Señorío andaluz

Compartir Diana Morales | Jun 10 2011

Los diseños de arquitectura vanguardista se han puesto muy de moda en la zona de Marbella, poniendo un punto y aparte a una época con abundancia de exteriores de corte mediterráneo contemporáneo e interiores de inspiración colonial. El contrapunto a estas tendencias pasajeras es un clásico atemporal que mantiene su prestigio y encanto a lo largo de los años. El estilo rústico, representado por el señorío de los cortijos andaluces, armoniza perfectamente con el entorno, al ser autóctono de esta zona.

Las haciendas, fincas y cortijos son las residencias señoriales de campo típicas de la mitad sur de España. Tradicionalmente estas casas han pertenecido a terratenientes y las clases feudales, respondiendo a las necesidades de grandes explotaciones agrícolas: los latifundios. Son casas señoriales de proporciones armoniosas, con un amplio patio delantero diseñado en su día para los carruajes y coches de caballos pero donde tampoco desentona un buen coche aparcado a la sombra de las palmeras.

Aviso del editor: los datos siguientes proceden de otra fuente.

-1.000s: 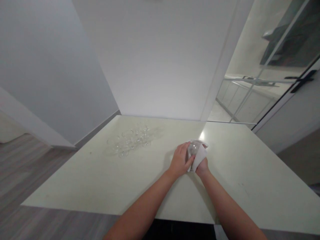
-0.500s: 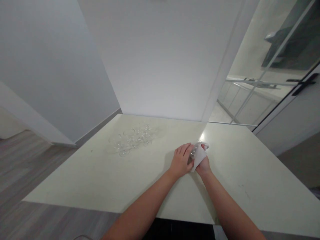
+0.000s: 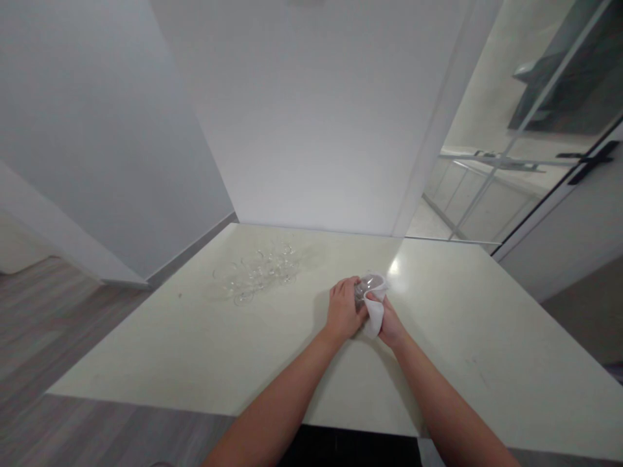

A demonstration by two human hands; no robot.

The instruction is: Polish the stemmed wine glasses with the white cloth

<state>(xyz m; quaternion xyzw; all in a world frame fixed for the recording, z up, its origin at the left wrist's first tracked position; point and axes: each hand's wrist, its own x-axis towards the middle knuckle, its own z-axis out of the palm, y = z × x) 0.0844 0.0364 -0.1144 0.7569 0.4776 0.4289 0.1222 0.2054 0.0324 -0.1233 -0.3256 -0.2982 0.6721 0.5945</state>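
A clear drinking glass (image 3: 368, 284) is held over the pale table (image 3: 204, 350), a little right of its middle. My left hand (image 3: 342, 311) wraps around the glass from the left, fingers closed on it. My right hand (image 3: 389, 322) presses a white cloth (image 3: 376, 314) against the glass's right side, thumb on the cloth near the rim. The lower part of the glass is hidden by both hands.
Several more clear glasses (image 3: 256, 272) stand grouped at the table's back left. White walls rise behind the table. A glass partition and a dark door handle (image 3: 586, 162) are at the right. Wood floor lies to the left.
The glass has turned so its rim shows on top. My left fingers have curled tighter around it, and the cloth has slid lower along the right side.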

En muchas de las casas más importantes de Marbella y alrededores, sobre todo en las que se alzan sobre grandes parcelas, nos encontramos con una interpretación actual del concepto del clásico cortijo andaluz y aunque no todas ellas tengan las características paredes de cal blanca enmarcadas con pintura de color albero, la mayoría siguen siendo fieles a la distribución de antaño que se remonta a la época romana, donde las estancias se reparten alrededor del patio central.

Señorío Andaluz

Mezcla de pasado y presente
El interior de estas casas nos transmite una sensación de aire fresco que emana de las paredes blancas y solerías de barro con losetas irregulares de fabricación artesanal. Las vigas de madera aportan otro toque de solidez, acompañadas por la solemnidad de las cortinas, tapicerías y mobiliario rústico. En la cocina, los clásicos azulejos andaluces, ollas de cobre, fogones tradicionales y la sólida carpintería de madera nos trasladan al ambiente de otra época.
Esta es la estampa tradicional del cortijo y las haciendas propias de los aristócratas terratenientes, sin embargo no podemos culpar a los propietarios de casas hoy en día por querer capturar el encanto singular de estas construcciones pero añadiendo la elegancia, refinamiento y confort actuales; lo que se traduce en la incorporación de modernos sistemas de climatización, domótica, iluminación, televisores de pantalla plana así como cocinas y cuartos de baño que combinan elegancia señorial con las últimas tecnologías.

No hay motivo alguno que le impida tener lo mejor de ambos mundos, combinando carpinterías y vigas de madera maciza pintadas en tonos claros ó tratadas para darles un aspecto envejecido abriendo la puerta a una decoración con muebles antiguos, textiles selectos y materiales naturales de manera sofisticada y ordenada. Cocinas, baños, zonas de estar y de trabajo que aúnan lujo y modernidad con un estilo decorativo clásico para sacar el máximo provecho de una vivienda sólida, amplia y señorial.

Las casas modernas, escuetas y minimalistas nos conquistan desde las páginas de las revistas de diseño, pero es difícil que superen la sensación hogareña y de confort del estilo rústico clásico, donde estética y funcionalidad hallan su justo equilibrio para que la casa cumpla su propósito como hogar. Es más, casas majestuosas de este tipo ofrecen una gran variedad de posibles detalles decorativos que van desde las cornisas y arcos a grandes chimeneas e incluso gárgolas. La paleta es amplia, y aunque el buen gusto siempre debe evitar los excesos en la decoración, una casa inspirada en los cortijos y haciendas señoriales es el tipo de propiedad que se presta a albergar un despacho importante, una biblioteca ó incluso unos establos. La casa perfecta en la que sentirse amo y señor de sus dominios.